Because I forgot to upload songs before I left Montreal, I will not be posting any today. I will instead refer you to the website of an artist whom I've long wanted to post, but whose music has eluded me (I'm Captain Ahab; the non-streaming music of Yellow Jacket Avenger is Moby Dick).
I particularly recommend "Moonlighter, Prizefighter," a masterful piece of pop counterpoint. The guitar work is elaborate and quick and the vocals clipped and energetic, yet the overall effect is one of delicacy and vulnerability. Interestingly, Rocky Balboa could also be described as quick and energetic, yet delicate and vulnerable, and he was, in fact, both a moonlighter and a prizefighter.
***
I also recommend Paul Simon. And for those of you who like everything up to, but excluding Rhythm Of The Saints (I know you're out there), listen to "She Moves On," bracket out the highly dubious slap bass, and bask in the Americo-Brazillian sunlight.
This week I heard both of my favourite pop albums of the year. Okay, it's only August. But I think it unlikely that anything will unseat these babies. They're not just sugar-sweet -- they're "Sugar Sugar" sweet.
Robyn - "Bum Like You". I mentioned Robyn on Monday, pointing you all to "Be Mine" at PopText. I then saw that Matt had posted "Crash and Burn Girl" at Fluxblog. But look, and this is important - this album is fantastic. You really oughta hear it. I think I probably hated Robyn before this week. The radio single from her last album, all those years ago, was a boring pink smear. The video? No, not exactly my thing. And maybe I'd still dislike this Swedish pipsqueak if I were to see her on the tube. But in the face of albums like this - melodic, glowing, full of surprises, - who cares? Who cares.
There's beats and strings, there's dry-voiced asides, there's melody and counterpoint and then these sudden splashes of beautiful harmony. The choruses are so plentiful that you'll forget them and then break into a smile each time a song comes back over repeat. It's truly great pop music. It's like the stuff of Lennon, McCartney, Robinson, Merritt, Harrison, Holly. Yeah, for real.
If you weren't persuaded by the synths and strings of "Be Mine" or "Crash and Burn Girl", well then maybe try this one on. "Bum Like You" is guitar - ringing, dinging, empty basement electric guitar. Robyn's sick of it. She's sick of him - of "you". But she's also kinda still in love. You know how it is.
So Robyn sings. Maybe she starts sitting but soon she's standing. She's a smoker, the rascal, but she smoked her last cigarette earlier this morning. Now she's just listening to the creak of her leather boots, she's singing. She's got a sheet of lyrics in her hands, scribbled out.

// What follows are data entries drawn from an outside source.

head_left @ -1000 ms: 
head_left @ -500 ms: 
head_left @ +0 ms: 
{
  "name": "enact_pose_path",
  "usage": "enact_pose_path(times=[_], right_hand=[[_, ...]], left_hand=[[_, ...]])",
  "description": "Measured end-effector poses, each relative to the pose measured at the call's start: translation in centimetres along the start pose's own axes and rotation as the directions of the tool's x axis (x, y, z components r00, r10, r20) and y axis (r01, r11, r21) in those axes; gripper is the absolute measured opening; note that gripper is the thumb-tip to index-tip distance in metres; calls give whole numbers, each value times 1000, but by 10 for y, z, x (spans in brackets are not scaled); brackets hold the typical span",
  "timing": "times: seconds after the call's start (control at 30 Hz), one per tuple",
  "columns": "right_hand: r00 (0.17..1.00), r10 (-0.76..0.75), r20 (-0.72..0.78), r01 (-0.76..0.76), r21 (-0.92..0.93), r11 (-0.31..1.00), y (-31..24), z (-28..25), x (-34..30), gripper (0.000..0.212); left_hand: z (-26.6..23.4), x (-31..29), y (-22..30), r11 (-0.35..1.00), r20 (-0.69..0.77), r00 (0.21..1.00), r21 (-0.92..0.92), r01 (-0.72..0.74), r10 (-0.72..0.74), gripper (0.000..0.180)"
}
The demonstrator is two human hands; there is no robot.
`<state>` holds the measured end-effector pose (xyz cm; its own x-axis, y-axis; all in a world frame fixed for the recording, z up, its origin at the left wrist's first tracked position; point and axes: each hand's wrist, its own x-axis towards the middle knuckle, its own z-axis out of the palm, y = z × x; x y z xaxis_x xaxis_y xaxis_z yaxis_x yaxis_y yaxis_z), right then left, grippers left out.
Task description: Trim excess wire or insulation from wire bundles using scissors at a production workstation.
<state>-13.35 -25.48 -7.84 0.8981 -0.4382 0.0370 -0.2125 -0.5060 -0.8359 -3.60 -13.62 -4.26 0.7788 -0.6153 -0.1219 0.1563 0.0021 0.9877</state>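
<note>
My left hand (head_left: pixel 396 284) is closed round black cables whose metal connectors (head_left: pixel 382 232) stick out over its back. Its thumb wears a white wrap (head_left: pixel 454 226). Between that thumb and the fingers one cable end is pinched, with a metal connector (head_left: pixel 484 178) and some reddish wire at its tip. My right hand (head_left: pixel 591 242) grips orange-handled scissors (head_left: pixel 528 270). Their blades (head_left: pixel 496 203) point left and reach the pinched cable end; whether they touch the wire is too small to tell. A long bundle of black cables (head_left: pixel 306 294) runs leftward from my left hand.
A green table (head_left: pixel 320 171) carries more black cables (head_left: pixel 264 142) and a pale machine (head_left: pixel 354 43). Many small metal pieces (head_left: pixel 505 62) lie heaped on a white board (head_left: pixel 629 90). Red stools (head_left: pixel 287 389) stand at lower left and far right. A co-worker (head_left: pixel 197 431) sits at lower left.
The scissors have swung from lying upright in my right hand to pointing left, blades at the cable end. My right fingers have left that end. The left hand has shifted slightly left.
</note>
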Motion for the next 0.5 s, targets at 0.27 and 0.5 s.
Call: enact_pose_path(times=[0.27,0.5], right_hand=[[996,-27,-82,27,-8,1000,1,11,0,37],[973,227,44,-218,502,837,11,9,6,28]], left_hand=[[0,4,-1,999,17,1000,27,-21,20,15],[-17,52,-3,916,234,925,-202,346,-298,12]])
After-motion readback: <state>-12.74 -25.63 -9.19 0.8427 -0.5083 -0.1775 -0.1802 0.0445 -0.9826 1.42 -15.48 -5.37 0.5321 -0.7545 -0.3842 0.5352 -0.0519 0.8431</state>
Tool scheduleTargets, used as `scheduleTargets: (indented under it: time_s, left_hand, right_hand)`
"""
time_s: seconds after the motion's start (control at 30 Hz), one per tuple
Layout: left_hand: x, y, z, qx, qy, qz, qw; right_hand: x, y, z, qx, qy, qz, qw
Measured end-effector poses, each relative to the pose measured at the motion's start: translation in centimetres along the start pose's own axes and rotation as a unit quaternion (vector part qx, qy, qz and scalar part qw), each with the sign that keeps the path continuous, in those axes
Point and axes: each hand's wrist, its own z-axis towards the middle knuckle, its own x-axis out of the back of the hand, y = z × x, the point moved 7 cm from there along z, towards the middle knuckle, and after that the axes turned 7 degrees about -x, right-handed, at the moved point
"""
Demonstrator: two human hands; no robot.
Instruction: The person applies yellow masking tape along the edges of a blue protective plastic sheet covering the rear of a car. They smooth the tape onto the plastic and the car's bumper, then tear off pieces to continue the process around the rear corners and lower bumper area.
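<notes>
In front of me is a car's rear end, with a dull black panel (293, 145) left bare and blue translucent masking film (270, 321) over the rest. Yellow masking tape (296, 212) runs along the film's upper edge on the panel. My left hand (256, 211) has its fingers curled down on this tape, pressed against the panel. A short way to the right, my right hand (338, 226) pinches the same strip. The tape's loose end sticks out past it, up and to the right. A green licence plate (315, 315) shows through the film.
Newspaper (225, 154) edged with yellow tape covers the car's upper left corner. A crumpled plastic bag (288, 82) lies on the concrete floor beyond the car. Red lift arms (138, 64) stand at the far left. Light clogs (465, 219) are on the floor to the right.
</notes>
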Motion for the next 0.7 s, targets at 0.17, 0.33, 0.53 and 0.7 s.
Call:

Lyrics about mittens, about pie.
She sings "your car's a dump and you're broke," but I love the way there's this instant aside, this quiet spoken lovesick doleful shrug - "But that's alright."
Later Robyn takes the song into studio. We add overdubs, so that the song's not sad. We add an acoustic guitar, so we'll hear that fret squeak, fingers on strings, the noise of hesitation. And we add drums. Such simple drums - no synths, no mad beatz. But with those first bass drum thumps, gosh, the chorus has got me by the lapels and it's holding me so close that I can't look away from Robyn's eyes, the song's acheing sentiment.
Is this a love song? Is it a break-up song? Is it a fantasy?
No - it's just an exchange of looks.
[Inexplicably, absurdly, there's no clear word of a UK/US release. But sooner or later, it's gotta happen. In the meantime, see Robyn's website]
----
Sigur Rós - "Hoppipolla". Iceland's biggest boy-band are back, and Takk is a doozy. Agaetis Byrjun is one of my favourite albums in the world, such a joyful and mysterious confluence of post-rock and pop, swashes of sound that resolve into sing-along melodies, reveries, themes. ( ) was much more of a muddle, like all the band's pop bits had been drowned in the Arctic ocean. Torrid, turgid, overwrought. Gems of beauty, but all of it swathed in "difficult" bits. The album wasn't just high-concept (and dull), it was also stricken. There were dense, tense, knitted emotions at play, hard to pluck out of the churn. I think I might love it if I were to hear it at precisely the right moment, everything twisted in me according to a similar weather.
Here's a diagram:
( ) ---------- Agaetis Byrjun ---------- Takk
Takk is everything that the last album was not. It's happy, it's stupid, it's clearly and blindingly beautiful, it's without silly pretenses. It's pure pop, glacier-huge. The songs glow then they shine then they combust. Coldplay look like insects next to this crew. They look like bugs. Because Sigur Ros are the Light Brigade if the Light Brigade were as awesome as their name suggests. They're collapsing continents and exploding blues, they're singing goofball unsubtle songs that make the sky shake in its cloudy foundations.
"Hoppipolla" is my favourite tune in an album full of joyful climaxing tunes. Everything's wrapped up in a solar shimmer of strings and drum reverb, and for the first couple minutes you think that maybe that's all there will be - warped Icelandic vocals, an inane-and-lovely keyboard line, flurrying strings, smacking percussion. So when things go quiet you wonder what could happen. Faster? Louder? Well, yes - they sure as hell know the tricks. But first, counterpoint! Swirl! Windows are opened in places that you didn't know windows could be. (In your shoes, in the backs of your hands, in the shadow of that bush.) And then there are horns - cresting, cheering, fanfaring. Yes! Yes! Hooray! Yes! Yay! Yes! Hooray! YES!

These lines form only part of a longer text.